Örgüt iklimi kavramı 1960’lı yıllarda çalışılmaya ve terim olarak kullanılmaya başlamıştır. Çalışanların algılarının temeline dayanır. Çalışanların iş ortamlarını ve çevrelerini nasıl yorumladıkları örgüt ikliminin konusudur. Örgüt iklimi sayesinde bir örgütü diğer örgütten kolayca ayırabiliriz. (Halis ve Uğurlu, 2008; Özbağ, 2012; Gerçeker, 2012).

Forehand (1964) örgüt ikliminin üç temel özelliği olduğunu söylemektedir (Zhang, 2010: 189);

1- Örgüt iklimi her organizasyon için farklıdır. 2- Örgüt iklimi kalıcıdır.

3- Organizasyon üyelerinin davranışlarını etkiler.

Örgüt iklimi çalışanların etkileşimleri ile oluşur ve örgüt kültürünün yaygın normlarını, değerlerini ve tutumlarını yansıtır.
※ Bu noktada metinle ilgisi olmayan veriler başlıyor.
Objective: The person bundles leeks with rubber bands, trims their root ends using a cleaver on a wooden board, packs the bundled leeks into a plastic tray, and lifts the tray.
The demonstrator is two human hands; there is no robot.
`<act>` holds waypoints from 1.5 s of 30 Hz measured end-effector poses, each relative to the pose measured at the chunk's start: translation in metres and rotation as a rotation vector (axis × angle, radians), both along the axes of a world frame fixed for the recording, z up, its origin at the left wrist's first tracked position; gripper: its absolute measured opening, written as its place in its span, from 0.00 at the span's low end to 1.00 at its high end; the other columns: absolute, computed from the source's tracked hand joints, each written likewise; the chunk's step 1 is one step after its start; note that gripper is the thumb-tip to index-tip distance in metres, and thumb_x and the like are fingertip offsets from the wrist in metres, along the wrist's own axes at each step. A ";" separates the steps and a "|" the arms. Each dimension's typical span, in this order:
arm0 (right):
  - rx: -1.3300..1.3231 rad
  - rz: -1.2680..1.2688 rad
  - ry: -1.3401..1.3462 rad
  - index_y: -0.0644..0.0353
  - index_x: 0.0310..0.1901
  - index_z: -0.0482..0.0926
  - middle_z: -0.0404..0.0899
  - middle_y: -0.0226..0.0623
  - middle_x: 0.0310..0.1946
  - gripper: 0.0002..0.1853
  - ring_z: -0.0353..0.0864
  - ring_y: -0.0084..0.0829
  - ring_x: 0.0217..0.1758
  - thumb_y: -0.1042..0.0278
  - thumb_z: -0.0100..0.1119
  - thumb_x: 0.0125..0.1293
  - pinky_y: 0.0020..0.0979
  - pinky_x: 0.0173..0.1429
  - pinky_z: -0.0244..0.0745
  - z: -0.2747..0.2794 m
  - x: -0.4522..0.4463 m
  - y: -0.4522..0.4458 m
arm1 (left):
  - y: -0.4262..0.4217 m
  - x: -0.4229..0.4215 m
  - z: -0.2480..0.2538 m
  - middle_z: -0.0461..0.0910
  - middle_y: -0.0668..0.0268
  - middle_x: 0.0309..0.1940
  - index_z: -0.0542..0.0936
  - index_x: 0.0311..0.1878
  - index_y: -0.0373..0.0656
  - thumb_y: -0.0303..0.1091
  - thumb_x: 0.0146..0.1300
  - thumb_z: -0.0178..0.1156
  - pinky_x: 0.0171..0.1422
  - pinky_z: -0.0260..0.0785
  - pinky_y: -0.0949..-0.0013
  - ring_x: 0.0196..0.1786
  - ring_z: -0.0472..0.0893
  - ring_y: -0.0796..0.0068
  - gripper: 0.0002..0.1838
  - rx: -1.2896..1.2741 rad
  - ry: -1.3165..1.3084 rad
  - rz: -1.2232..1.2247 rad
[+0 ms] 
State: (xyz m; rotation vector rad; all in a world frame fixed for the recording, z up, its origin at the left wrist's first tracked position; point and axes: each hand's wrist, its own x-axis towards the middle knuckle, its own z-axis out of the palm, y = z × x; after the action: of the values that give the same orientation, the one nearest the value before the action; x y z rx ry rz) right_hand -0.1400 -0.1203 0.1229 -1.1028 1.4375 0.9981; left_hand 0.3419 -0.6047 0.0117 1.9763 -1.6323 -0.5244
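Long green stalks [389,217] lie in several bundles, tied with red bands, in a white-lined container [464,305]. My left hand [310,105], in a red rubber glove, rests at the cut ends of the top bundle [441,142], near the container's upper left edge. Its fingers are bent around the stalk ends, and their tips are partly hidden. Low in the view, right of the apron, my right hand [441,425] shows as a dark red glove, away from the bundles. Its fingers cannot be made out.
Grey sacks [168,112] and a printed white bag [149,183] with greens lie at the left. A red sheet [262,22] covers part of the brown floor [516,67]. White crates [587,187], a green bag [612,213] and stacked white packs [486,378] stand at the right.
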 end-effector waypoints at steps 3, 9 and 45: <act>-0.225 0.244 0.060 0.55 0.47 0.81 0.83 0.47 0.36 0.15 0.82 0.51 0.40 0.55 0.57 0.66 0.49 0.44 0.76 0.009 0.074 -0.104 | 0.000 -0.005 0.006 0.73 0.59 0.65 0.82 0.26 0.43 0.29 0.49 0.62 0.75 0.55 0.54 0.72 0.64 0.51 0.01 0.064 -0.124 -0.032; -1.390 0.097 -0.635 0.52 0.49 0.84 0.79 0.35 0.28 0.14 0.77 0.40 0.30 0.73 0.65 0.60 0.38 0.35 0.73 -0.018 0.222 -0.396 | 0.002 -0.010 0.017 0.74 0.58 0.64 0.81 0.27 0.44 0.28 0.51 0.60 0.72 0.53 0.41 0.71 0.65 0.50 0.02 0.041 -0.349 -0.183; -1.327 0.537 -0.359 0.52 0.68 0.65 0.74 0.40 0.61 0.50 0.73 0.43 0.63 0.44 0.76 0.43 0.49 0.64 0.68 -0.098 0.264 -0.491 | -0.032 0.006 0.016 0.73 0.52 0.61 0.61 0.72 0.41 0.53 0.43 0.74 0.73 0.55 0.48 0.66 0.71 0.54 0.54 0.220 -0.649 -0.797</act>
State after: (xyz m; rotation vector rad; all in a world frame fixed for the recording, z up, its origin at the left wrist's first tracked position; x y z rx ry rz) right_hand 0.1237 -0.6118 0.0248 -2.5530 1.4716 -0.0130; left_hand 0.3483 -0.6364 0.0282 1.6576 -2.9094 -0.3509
Oldukça karmaşık ve çok düzeyli bir fenomendir. Çünkü bir örgütte birden fazla iklim bulunabilmektedir (Treuer ve McMurray, 2012: 296).

3.5.2. Etik İklim Kavramı ve Örgütlerde Etik İklim

İnsanların var olduğu ve birbirleriyle etkileşim halinde oldukları her yerde etik ve etik ile ilgili konular gündemdedir (Yalçıntaş ve Bulu, 2015: 35). Ancak çalışma hayatı ve etik genellikle yanyana gelmesi mümkün olmayan kavramlar olmuştur. Oysaki iş ve etik davranış konularını birarada tartışmak ve yeniden düşünmek karmaşık ve rekabetçi düzende ayakta kalmakta gerekli hale gelmiştir (Özkalp ve Kırel, 2013: 503).

101 Etik iklim teorisi son yıllarda ciddi bir çalışma konusu olmuştur. Orjinal kavram Victor ve Cullen tarafından 1987-1988 yıllarında felsefi ve sosylojik teoriye dayanan etik kararlar ve eylemler olacak şekilde geliştirilmiştir (Martin ve Cullen, 2006: 176-177).

Kavramal olarak etik iklim bir tür iş iklimidir (Martin and Cullen, 2006: 177). Victor ve Cullen (1988:101) etik iklimi, etik içeriğe sahip örgütsel uygulama ve prosedürlerlerin algılanması olarak tanımlamaktadır.

Örgüt ikliminin daha dar kapsamı olan etik iklim, örgütsel iklimin bir unsuru olarak örgüt içerisinde etik esaslı prosedür ve uygulamaların genel algısıdır (Biçer, 2017:16). Etik iklim bir anlanda doğru davranışı neyin oluşturduğu algısıdır. Etik ikilemlere cevap olarak hem karar vermeyi hem de daha sonraki davranışları etkiler (Martin ve Cullen, 2006: 176).

Etik iklim diğer iş iklimleri gibi işgörenlerin algıladığı ve çevresinde oluşan bileşenleri temsil eder. İşgörenlerin etik kriterleri veya ahlaki yargılarını tarif etme düşüncesi bu nedenle yanlış olacaktır (Cullen vd., 2003: 128).

Etik iklim sayesinde çalışanlar karşılaştıkları problemlerin çözümünde alternatifleri göz önünde bulundurmaktadır. Ayrıca çalışanlar hangi davranışın kabul edilebilir, hangilerinin edilemez olduğuyla ilgilide daha kolay kararlar alırlar (Barnett ve Schubert, 2002:281).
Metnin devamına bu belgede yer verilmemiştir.